┏━━

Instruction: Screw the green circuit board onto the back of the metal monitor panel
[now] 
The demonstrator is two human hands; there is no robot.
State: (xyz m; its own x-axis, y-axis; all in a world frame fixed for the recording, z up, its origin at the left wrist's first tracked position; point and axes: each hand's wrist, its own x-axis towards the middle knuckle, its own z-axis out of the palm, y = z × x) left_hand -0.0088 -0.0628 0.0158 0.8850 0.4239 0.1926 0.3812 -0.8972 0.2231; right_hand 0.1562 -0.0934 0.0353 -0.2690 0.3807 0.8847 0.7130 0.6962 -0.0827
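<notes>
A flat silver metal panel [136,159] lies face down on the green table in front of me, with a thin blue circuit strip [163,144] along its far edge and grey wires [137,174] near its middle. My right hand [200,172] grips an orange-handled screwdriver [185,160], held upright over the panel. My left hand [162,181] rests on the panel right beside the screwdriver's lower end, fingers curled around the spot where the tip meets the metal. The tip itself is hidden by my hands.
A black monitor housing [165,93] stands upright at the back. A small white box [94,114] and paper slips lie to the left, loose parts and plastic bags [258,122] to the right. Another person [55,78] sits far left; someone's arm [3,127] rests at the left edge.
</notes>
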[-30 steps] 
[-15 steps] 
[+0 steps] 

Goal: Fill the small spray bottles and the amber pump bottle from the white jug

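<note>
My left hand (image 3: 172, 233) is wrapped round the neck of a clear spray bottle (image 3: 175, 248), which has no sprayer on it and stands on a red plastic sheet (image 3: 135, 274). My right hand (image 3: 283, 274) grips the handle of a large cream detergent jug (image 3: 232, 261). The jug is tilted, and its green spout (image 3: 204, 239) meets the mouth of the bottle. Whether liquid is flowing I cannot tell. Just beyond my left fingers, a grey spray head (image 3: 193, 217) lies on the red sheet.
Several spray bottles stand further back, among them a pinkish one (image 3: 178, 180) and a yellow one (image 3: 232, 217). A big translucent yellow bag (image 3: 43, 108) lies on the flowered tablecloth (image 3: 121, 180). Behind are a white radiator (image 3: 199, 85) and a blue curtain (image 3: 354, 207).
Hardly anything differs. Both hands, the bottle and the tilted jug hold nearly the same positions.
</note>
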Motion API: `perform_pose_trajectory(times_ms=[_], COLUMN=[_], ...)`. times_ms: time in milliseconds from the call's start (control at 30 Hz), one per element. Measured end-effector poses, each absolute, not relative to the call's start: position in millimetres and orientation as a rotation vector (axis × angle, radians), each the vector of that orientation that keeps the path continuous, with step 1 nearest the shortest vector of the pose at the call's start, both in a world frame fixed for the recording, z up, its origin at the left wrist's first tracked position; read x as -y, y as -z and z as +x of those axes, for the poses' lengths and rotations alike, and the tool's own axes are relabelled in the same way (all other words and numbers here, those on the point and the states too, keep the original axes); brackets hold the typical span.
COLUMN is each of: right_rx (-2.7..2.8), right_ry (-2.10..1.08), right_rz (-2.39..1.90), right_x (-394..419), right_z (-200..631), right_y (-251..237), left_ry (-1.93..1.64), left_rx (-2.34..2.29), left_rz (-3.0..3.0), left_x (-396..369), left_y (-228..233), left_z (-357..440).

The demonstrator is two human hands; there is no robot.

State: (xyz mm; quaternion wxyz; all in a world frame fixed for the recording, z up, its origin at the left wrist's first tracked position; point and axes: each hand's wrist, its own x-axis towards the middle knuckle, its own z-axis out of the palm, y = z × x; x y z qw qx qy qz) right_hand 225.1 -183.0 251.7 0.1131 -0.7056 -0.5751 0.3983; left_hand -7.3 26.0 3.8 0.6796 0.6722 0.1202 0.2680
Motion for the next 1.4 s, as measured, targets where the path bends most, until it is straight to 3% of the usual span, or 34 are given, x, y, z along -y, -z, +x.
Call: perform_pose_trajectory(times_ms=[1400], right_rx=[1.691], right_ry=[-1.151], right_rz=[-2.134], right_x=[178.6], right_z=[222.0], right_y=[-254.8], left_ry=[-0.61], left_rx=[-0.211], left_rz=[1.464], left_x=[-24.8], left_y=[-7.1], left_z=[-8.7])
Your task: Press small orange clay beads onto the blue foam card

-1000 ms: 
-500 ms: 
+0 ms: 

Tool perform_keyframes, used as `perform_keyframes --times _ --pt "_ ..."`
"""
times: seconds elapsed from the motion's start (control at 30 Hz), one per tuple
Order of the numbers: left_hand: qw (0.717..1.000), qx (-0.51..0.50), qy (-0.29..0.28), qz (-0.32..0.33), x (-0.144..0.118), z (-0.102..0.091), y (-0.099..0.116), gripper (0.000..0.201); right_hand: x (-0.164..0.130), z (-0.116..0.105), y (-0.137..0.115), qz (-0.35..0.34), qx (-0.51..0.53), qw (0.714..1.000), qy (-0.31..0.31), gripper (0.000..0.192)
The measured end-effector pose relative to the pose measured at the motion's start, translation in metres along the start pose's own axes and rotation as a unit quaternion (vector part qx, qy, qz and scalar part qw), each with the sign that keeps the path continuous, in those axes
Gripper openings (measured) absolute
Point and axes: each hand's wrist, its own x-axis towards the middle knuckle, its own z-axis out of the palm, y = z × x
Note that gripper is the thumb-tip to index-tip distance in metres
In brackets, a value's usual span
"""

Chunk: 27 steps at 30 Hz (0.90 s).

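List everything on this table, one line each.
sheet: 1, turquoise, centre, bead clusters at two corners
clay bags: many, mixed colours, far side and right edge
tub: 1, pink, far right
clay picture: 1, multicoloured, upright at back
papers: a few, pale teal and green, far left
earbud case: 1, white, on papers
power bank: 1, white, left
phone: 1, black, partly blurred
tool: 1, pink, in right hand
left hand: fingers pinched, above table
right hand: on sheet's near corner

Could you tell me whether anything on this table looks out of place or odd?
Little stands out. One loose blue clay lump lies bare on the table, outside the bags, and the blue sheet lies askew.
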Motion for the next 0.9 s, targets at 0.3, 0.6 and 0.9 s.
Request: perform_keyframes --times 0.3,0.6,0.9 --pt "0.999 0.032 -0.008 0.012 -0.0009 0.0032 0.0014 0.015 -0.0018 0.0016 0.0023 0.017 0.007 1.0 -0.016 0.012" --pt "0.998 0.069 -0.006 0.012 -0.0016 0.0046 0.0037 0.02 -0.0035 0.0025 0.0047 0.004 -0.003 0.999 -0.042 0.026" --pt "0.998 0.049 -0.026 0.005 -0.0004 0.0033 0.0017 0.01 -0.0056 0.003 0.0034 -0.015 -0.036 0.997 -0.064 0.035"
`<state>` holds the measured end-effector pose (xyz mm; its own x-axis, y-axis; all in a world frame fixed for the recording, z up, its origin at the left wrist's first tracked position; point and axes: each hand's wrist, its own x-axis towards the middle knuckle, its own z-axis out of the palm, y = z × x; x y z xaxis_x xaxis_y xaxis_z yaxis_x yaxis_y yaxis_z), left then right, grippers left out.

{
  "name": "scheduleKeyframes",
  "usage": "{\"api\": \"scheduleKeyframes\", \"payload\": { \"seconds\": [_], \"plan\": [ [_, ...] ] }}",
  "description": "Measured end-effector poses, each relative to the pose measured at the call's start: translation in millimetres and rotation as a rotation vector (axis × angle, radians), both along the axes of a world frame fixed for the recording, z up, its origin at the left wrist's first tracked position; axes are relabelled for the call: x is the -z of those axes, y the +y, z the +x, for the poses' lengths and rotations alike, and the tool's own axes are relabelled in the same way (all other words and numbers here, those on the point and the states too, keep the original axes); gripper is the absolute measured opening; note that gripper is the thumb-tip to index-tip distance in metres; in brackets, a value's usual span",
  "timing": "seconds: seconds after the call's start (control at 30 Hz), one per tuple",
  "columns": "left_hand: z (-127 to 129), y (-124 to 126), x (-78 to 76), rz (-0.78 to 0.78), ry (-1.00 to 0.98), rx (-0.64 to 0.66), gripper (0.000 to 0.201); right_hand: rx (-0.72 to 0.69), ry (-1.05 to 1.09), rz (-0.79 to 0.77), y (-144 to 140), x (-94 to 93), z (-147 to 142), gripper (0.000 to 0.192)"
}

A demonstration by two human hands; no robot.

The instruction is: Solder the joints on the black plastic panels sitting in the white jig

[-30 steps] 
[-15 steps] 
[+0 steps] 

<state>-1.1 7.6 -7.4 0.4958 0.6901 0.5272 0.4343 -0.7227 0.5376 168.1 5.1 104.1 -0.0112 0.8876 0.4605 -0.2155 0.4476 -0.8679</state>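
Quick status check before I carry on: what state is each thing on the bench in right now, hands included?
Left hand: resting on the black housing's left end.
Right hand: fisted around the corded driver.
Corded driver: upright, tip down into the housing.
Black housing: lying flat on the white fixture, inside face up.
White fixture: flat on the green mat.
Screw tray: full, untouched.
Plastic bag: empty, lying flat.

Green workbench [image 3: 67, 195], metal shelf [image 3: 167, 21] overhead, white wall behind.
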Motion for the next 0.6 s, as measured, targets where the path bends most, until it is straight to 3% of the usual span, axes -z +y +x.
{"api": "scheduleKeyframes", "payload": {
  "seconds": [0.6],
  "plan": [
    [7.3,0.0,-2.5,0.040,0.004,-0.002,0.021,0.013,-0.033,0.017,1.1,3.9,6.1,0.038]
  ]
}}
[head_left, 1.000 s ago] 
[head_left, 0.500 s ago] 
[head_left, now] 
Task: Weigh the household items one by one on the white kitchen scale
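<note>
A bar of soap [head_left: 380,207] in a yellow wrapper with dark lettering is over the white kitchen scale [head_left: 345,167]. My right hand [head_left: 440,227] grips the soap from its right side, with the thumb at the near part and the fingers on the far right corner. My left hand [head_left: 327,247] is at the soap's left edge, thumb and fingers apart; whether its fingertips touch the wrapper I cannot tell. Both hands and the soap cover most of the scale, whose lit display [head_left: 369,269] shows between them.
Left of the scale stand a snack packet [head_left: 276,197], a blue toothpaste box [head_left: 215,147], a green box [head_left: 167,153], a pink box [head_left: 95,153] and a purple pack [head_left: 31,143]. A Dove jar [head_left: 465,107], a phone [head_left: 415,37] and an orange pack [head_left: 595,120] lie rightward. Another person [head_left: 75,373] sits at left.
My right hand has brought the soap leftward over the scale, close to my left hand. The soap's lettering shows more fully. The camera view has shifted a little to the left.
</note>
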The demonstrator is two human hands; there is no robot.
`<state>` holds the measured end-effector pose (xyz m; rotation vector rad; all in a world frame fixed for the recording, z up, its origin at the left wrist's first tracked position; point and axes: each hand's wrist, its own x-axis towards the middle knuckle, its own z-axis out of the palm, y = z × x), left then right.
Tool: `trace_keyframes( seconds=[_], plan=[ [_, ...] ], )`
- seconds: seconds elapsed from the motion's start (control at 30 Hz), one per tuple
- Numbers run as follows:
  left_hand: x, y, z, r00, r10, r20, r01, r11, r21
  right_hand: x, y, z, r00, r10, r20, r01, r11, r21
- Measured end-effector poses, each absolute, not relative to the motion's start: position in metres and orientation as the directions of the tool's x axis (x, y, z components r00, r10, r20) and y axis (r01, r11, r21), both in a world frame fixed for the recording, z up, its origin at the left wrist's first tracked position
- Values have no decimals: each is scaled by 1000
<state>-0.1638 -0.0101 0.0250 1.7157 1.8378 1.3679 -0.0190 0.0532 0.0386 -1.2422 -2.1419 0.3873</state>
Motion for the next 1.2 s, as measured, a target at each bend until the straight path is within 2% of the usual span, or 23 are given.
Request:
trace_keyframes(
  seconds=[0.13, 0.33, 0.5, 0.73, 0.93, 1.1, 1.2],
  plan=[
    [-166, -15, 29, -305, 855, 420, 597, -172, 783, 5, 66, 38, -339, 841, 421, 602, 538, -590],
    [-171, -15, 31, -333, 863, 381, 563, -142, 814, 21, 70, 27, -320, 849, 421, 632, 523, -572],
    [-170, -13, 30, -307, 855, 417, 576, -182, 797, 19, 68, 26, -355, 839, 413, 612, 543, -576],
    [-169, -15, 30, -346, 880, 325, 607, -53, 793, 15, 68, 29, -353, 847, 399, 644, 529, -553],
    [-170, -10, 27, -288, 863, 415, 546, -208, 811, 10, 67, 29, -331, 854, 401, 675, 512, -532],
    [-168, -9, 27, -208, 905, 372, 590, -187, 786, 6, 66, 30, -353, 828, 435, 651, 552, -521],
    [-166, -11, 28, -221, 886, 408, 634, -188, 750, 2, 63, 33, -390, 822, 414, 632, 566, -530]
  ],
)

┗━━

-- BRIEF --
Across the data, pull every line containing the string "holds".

-- WRITTEN RESPONSE --
`<state>` holds the measured end-effector pose (xyz mm; its own x-axis, y-axis; all in a world frame fixed for the recording, z up, its origin at the left wrist's first tracked position; point and axes: each hand's wrist, its own x-axis towards the middle knuckle, its own z-axis out of the palm, y = z × x; x y z xaxis_x xaxis_y xaxis_z yaxis_x yaxis_y yaxis_z), left then right, grippers left out.
`<state>` holds the measured end-effector pose (xyz m; rotation vector rad; all in a world frame fixed for the recording, z up, its origin at the left wrist's first tracked position; point and axes: each hand's wrist, its own x-axis towards the middle knuckle, its own z-axis out of the palm, y = z × x), left then right.

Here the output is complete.